- Task
Print all of the data exactly.

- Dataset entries
☆ ☆ ☆

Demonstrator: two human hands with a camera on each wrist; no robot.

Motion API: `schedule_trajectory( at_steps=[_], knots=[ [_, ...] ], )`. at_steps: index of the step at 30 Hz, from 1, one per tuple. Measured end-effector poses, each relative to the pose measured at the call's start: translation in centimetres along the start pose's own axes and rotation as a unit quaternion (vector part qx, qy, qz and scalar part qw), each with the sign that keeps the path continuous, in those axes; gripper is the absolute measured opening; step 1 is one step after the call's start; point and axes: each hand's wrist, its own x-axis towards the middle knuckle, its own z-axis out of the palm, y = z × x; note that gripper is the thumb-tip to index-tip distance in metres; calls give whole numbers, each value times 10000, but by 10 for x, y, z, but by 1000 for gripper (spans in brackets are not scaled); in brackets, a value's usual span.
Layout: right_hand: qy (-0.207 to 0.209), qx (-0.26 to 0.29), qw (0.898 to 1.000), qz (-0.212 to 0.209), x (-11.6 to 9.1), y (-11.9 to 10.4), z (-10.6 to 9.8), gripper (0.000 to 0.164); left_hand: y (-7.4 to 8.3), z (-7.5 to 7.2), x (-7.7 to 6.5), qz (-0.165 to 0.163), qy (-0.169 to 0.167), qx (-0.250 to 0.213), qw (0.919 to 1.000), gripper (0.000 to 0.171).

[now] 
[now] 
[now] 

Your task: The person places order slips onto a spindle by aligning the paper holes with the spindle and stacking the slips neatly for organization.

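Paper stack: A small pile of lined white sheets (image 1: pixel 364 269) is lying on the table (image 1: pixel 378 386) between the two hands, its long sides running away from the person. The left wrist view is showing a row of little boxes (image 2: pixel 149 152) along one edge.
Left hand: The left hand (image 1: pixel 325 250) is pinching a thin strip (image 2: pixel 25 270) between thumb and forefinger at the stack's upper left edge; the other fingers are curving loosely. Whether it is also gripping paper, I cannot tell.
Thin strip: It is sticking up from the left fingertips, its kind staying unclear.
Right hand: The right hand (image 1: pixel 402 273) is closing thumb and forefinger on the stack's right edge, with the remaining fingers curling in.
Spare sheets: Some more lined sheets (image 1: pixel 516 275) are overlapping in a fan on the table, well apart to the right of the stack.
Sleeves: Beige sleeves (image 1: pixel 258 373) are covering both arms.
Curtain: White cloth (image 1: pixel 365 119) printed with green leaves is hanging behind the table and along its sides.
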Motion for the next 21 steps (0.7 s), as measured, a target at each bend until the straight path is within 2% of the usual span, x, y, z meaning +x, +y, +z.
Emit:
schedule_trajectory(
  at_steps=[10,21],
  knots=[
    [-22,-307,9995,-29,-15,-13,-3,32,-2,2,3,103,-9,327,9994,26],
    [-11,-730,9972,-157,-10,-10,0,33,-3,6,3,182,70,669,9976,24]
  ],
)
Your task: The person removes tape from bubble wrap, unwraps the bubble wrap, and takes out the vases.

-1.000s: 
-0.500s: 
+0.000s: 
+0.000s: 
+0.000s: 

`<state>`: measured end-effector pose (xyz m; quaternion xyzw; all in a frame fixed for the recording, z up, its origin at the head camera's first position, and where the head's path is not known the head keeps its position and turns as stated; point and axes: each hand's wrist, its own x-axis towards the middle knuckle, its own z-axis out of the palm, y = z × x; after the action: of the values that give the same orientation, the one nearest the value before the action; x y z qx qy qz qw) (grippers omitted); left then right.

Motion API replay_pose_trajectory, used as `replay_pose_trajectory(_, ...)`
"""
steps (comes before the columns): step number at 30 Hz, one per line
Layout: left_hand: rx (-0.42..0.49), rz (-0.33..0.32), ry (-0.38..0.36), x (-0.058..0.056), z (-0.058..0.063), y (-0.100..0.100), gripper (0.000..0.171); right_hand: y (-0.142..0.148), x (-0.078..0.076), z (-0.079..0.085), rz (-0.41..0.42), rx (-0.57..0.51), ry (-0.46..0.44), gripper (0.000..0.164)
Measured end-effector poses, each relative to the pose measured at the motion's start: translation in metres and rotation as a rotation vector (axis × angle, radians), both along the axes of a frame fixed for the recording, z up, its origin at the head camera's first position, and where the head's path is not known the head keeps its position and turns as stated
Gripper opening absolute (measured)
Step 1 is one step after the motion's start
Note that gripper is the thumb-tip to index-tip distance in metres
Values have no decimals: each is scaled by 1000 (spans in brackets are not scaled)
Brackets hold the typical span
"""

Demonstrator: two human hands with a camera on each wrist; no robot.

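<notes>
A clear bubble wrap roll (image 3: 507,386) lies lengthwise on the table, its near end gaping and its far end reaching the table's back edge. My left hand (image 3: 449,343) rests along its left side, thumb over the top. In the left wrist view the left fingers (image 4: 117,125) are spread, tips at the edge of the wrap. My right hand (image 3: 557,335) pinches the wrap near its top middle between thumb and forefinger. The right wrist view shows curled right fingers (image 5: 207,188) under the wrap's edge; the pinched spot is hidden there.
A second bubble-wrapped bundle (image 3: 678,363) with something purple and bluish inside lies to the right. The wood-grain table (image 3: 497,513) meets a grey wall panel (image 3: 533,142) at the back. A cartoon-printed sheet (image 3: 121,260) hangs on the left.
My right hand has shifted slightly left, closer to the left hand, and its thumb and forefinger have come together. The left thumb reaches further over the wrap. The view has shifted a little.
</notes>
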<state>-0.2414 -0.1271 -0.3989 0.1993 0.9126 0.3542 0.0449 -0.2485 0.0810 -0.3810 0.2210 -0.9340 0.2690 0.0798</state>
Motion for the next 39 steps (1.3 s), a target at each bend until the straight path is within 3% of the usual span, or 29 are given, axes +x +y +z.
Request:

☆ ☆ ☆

- Solved problem
Demonstrator: two human hands with a camera on each wrist; no robot.

Motion API: `schedule_trajectory( at_steps=[_], knots=[ [_, ...] ], )`. at_steps: index of the step at 30 Hz, from 1, one per tuple. Measured end-effector poses, each relative to the pose measured at the call's start: translation in centimetres along the start pose's own axes and rotation as a unit quaternion (vector part qx, qy, qz and scalar part qw), each with the sign that keeps the path continuous, in those axes; gripper is the absolute measured opening; step 1 is one step after the call's start; point and axes: each hand's wrist, its own x-axis towards the middle knuckle, its own z-axis out of the palm, y = z × x; note that gripper is the thumb-tip to index-tip distance in metres; calls give whole numbers, each value times 10000, but by 10 for x, y, z, but by 1000 for gripper (spans in brackets are not scaled); in brackets, a value's usual span.
Layout: right_hand: qy (-0.207 to 0.209), qx (-0.26 to 0.29), qw (0.898 to 1.000), qz (-0.212 to 0.209), x (-11.6 to 9.1), y (-11.9 to 10.4), z (-10.6 to 9.8), gripper (0.000 to 0.164); left_hand: y (-7.4 to 8.3), z (-7.5 to 7.2), x (-7.7 to 6.5), qz (-0.165 to 0.163), qy (-0.169 to 0.167), qx (-0.250 to 0.213), qw (0.919 to 1.000), gripper (0.000 to 0.171).

[now] 
[now] 
[now] 

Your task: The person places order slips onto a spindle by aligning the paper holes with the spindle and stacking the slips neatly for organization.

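Paper stack: A small pile of lined white sheets (image 1: pixel 364 269) is lying on the table (image 1: pixel 378 386) between the two hands, its long sides running away from the person. The left wrist view is showing a row of little boxes (image 2: pixel 149 152) along one edge.
Left hand: The left hand (image 1: pixel 325 250) is pinching a thin strip (image 2: pixel 25 270) between thumb and forefinger at the stack's upper left edge; the other fingers are curving loosely. Whether it is also gripping paper, I cannot tell.
Thin strip: It is sticking up from the left fingertips, its kind staying unclear.
Right hand: The right hand (image 1: pixel 402 273) is closing thumb and forefinger on the stack's right edge, with the remaining fingers curling in.
Spare sheets: Some more lined sheets (image 1: pixel 516 275) are overlapping in a fan on the table, well apart to the right of the stack.
Sleeves: Beige sleeves (image 1: pixel 258 373) are covering both arms.
Curtain: White cloth (image 1: pixel 365 119) printed with green leaves is hanging behind the table and along its sides.
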Motion for the next 21 steps (0.7 s), as measured, a target at each bend until the straight path is within 2% of the usual span, x, y, z meaning +x, +y, +z.
Emit:
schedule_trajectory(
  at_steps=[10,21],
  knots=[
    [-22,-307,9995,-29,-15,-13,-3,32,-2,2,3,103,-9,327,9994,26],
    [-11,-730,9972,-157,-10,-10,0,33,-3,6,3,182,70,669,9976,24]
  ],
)
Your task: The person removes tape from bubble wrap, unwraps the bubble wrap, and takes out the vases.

-1.000s: 
-0.500s: 
+0.000s: 
+0.000s: 
+0.000s: 

`<state>`: measured end-effector pose (xyz m; quaternion xyzw; all in a frame fixed for the recording, z up, its origin at the head camera's first position, and where the head's path is not known the head keeps its position and turns as stated; point and axes: each hand's wrist, its own x-axis towards the middle knuckle, its own z-axis out of the palm, y = z × x; after the action: of the values that give the same orientation, the one nearest the value before the action; x y z qx qy qz qw) (grippers omitted); left then right.

Motion API replay_pose_trajectory, used as `replay_pose_trajectory(_, ...)`
"""
steps (comes before the columns): step number at 30 Hz, one per line
Layout: left_hand: rx (-0.42..0.49), rz (-0.33..0.32), ry (-0.38..0.36), x (-0.058..0.056), z (-0.058..0.063), y (-0.100..0.100), gripper (0.000..0.171); right_hand: y (-0.142..0.148), x (-0.078..0.076), z (-0.079..0.085), rz (-0.41..0.42), rx (-0.57..0.51), ry (-0.46..0.44), gripper (0.000..0.164)
Measured end-effector poses, each relative to the pose measured at the motion's start: translation in metres and rotation as a rotation vector (axis × angle, radians), both along the axes of a frame fixed for the recording, z up, its origin at the head camera's first position, and where the head's path is not known the head keeps its position and turns as stated
Gripper opening absolute (measured)
Step 1 is one step after the motion's start
Note that gripper is the thumb-tip to index-tip distance in metres
Values have no decimals: each is scaled by 1000 (spans in brackets are not scaled)
Brackets hold the typical span
"""

Demonstrator: two human hands with a camera on each wrist; no robot.

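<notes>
A clear bubble wrap roll (image 3: 507,386) lies lengthwise on the table, its near end gaping and its far end reaching the table's back edge. My left hand (image 3: 449,343) rests along its left side, thumb over the top. In the left wrist view the left fingers (image 4: 117,125) are spread, tips at the edge of the wrap. My right hand (image 3: 557,335) pinches the wrap near its top middle between thumb and forefinger. The right wrist view shows curled right fingers (image 5: 207,188) under the wrap's edge; the pinched spot is hidden there.
A second bubble-wrapped bundle (image 3: 678,363) with something purple and bluish inside lies to the right. The wood-grain table (image 3: 497,513) meets a grey wall panel (image 3: 533,142) at the back. A cartoon-printed sheet (image 3: 121,260) hangs on the left.
My right hand has shifted slightly left, closer to the left hand, and its thumb and forefinger have come together. The left thumb reaches further over the wrap. The view has shifted a little.
</notes>
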<state>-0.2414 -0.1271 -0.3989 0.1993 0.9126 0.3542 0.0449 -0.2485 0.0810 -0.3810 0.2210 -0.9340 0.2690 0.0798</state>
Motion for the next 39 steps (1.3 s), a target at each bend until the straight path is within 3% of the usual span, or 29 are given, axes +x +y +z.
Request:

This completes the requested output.